How New Jersey Could Make Itself the Next Napa

The Outer Coastal Plain might be the perfect place to make fine wine in America. The region, which has nearly the same sandy soil composition as Bordeaux, experiences a warm growing season; spring frosts are rare; and the breezes from the Atlantic Ocean and a local bay are ideal for winemaking. The O.C.P. has only one real challenge: it’s in southern New Jersey, a state associated with many things — Springsteen, Snooki, industrial pollution, the mob — but not great wine. Much of what is bottled there, in fact, isn’t even grape-based.

Louis Caracciolo, a vintner in Atco, N.J., just down the road from the Camden County Airport, is trying to change this reputation. Caracciolo, who refers to himself as Johnny Grapeseed, has spent a considerable amount of time promoting the notion that New Jersey may yet become an internationally recognized wine capital. It’s a long process but not without precedent. Caracciolo started making wine there in 1976, the same year as the famous blind tasting in which a bottle of Napa Valley cabernet sauvignon scored higher than several from the finest wineries in France, like Château Mouton-Rothschild and Château Haut-Brion. The Judgment of Paris, as it became known, transformed the reputation of the California wine business and helped build it into a $20-billion-a-year industry.

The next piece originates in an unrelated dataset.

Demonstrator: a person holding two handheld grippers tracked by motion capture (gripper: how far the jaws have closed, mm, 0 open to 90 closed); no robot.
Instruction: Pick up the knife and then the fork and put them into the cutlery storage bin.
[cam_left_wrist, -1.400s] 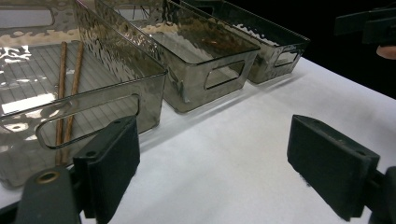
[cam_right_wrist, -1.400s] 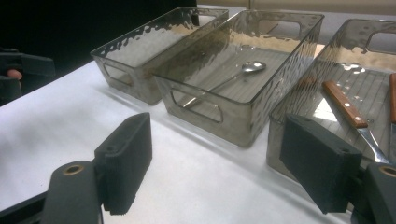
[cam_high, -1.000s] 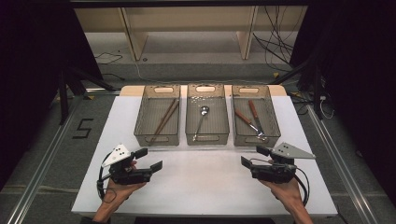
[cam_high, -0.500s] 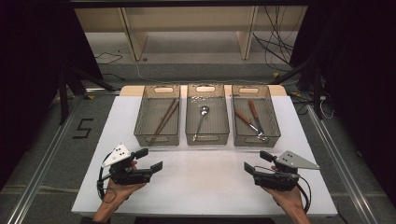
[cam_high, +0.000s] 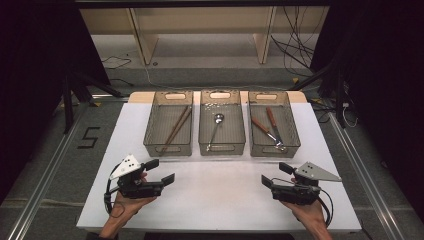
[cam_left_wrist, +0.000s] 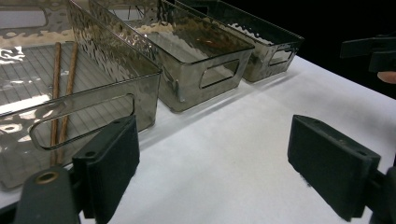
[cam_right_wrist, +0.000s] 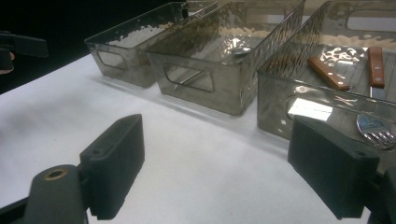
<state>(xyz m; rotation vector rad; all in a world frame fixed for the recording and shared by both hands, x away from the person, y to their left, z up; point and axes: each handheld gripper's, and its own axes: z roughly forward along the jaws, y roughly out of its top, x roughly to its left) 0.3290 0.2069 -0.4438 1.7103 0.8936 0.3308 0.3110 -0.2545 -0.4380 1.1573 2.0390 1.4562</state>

New Jersey’s wine industry currently generates about $35 million a year, but Caracciolo has large ambitions. A trained food scientist, he has learned that while merlot grapes have a rough time with his region’s cold winters, cabernet franc does remarkably well. He has visited wineries in Bordeaux and Burgundy and even consulted with winemakers at Château Margaux on his method of cleaning old barrels. A few years ago, he also reached out to George Taber, the respected wine journalist and author of “The Judgment of Paris.” Taber, who lived in New Jersey for 25 years, knew the state had a tradition of “mass production of rotgut,” but he was impressed by the wines at Caracciolo’s Amalthea Cellars. Last year, Taber helped organize the so-called Judgment of Princeton, in which a panel of respected wine critics, including two from France, compared New Jersey wines with some of the best French ones in a blind tasting. Shockingly, the results showed a near tie. Several Garden State vineyards — Heritage, Tomasello, Silver Decoy and Caracciolo’s Amalthea — scored nearly as well as Mouton-Rothschild and Haut-Brion. In several cases, the Jersey wines were hundreds of dollars cheaper per bottle, too.